De rechtbank Zeeland-West Brabant oordeelde in een geval waarin de verzekeraar “om haar moverende redenen zonder schuld te erkennen ervoor koos om belanghebbende een tegemoetkoming in de kosten te geven” sprake was van een aangewezen periodieke uitkering als bedoeld in artikel 3.102 Wet IB 2001 en niet van een schadevergoeding ter beëindiging van  de klacht om zo verdere imagoschade en hoge kosten te vermijden. Het bedrag was volgens de rechtbank uitgekeerd als tegemoetkoming in het kader van de lijfrentepolis en maakt daarvan onderdeel uit. Daarom merkte de rechtbank de uitkering aan als belastbare periodieke uitkering.

Hof Arnhem-Leeuwarden bepaalde onder verwijzing naar artikel 3.102 Wet IB 2001 dat “nu niet in geschil is dat de door belanghebbende afgesloten levensverzekeringen zijn aan te merken als lijfrenten als bedoeld in artikel 3.125 Wet IB 2001 de uitkeringen uit hoofde van die verzekeringen belast zijn, ook als deze in één bedrag worden uitgekeerd”. Daaronder valt volgens het Hof ook een tegemoetkoming vanwege bovenmatige kosten uit hoofde van een collectieve compensatieregeling.

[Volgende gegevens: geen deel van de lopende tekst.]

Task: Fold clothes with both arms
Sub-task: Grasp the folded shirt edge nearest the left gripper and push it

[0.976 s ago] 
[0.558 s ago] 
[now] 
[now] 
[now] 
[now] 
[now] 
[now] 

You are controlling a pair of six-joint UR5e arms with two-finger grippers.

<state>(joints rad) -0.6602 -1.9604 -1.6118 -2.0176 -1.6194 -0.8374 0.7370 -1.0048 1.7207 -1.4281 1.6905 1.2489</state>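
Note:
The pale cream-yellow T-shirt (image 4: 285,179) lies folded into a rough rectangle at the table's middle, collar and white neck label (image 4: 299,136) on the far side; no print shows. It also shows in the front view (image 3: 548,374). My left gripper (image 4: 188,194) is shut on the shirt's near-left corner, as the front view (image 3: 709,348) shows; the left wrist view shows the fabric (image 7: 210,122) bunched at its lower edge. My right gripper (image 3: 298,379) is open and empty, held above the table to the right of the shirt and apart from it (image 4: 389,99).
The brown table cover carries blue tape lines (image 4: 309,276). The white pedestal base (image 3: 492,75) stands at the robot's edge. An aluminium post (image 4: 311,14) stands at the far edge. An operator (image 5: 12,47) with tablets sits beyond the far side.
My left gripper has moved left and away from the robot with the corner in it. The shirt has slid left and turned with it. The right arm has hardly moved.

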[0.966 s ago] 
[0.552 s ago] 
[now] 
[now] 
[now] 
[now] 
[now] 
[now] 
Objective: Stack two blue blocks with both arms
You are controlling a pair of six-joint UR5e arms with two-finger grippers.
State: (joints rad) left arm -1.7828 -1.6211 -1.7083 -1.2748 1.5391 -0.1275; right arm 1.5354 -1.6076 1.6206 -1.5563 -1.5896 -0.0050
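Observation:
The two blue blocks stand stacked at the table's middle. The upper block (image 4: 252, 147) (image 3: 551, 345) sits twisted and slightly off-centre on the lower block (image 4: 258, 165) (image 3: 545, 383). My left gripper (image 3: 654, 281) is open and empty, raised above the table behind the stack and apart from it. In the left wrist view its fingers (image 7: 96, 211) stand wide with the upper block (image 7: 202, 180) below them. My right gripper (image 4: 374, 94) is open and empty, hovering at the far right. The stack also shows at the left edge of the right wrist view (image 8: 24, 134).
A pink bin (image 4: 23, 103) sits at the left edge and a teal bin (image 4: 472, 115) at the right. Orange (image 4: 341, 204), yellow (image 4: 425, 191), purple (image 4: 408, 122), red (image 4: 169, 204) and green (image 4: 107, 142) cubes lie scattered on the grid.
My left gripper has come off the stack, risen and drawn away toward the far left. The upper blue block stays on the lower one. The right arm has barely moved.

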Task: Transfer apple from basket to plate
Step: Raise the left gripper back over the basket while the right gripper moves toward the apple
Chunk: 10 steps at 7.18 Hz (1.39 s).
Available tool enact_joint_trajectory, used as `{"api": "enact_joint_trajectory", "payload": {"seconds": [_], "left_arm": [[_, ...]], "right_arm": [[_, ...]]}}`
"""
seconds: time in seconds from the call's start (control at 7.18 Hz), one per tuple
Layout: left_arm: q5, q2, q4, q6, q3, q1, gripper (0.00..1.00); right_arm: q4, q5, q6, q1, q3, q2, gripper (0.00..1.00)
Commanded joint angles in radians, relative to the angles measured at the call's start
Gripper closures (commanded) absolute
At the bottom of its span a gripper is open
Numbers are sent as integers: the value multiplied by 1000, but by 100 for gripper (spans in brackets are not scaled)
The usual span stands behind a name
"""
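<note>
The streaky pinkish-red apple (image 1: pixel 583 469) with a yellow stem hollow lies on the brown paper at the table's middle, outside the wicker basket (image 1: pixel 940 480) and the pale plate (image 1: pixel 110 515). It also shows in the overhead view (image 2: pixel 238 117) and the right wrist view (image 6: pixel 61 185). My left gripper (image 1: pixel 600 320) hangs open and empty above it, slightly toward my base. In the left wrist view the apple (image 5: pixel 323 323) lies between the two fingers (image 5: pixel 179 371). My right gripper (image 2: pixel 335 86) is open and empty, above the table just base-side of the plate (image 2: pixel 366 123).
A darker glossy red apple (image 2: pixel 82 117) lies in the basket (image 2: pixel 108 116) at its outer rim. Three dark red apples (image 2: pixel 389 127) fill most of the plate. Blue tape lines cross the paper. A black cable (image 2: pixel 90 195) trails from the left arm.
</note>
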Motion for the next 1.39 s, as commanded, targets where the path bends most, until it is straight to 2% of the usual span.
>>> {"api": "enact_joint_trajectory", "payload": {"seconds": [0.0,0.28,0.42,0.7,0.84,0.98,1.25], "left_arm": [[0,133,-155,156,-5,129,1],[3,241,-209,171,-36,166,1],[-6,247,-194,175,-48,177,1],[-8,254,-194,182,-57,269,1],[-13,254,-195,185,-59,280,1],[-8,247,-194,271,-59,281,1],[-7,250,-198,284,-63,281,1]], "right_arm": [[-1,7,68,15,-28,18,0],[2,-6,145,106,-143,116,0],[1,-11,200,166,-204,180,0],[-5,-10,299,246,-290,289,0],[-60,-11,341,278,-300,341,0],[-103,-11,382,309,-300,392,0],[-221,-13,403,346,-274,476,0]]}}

Kortom een niet onlogische en niet onverwachte uitspraak van het Hof Den Bosch, die wellicht voor diverse deelnemers aan de onlangs afgesloten schikkingen een bittere pil is nu hun vergoeding niet bruto, maar netto uitgekeerd wordt. De betrokken verzekeraars zijn immers inhoudingsplichtig.

Auteur: Herman Kappelle.

Bron: Hof Den Bosch, 8 mei 2024, ECLI:NL:GHSHE:2024:1590

Dit bericht is opgesteld naar de stand van zaken op 30 mei 2024

Samenvatting: Schadevergoeding uit hoofde van schikking na klacht over beleggingspolis is belast als periodieke uitkeringen en verstrekkingen omdat sprake is van compensatie voor de geëxpireerde beleggingsverzekering, die is uitbetaald ter vervanging van gederfde periodieke uitkeringen en verstrekkingen (art. 3.102, lid 1 Wet IB 2001) dan wel als nabetaling van de periodieke uitkeringen en verstrekkingen zelf.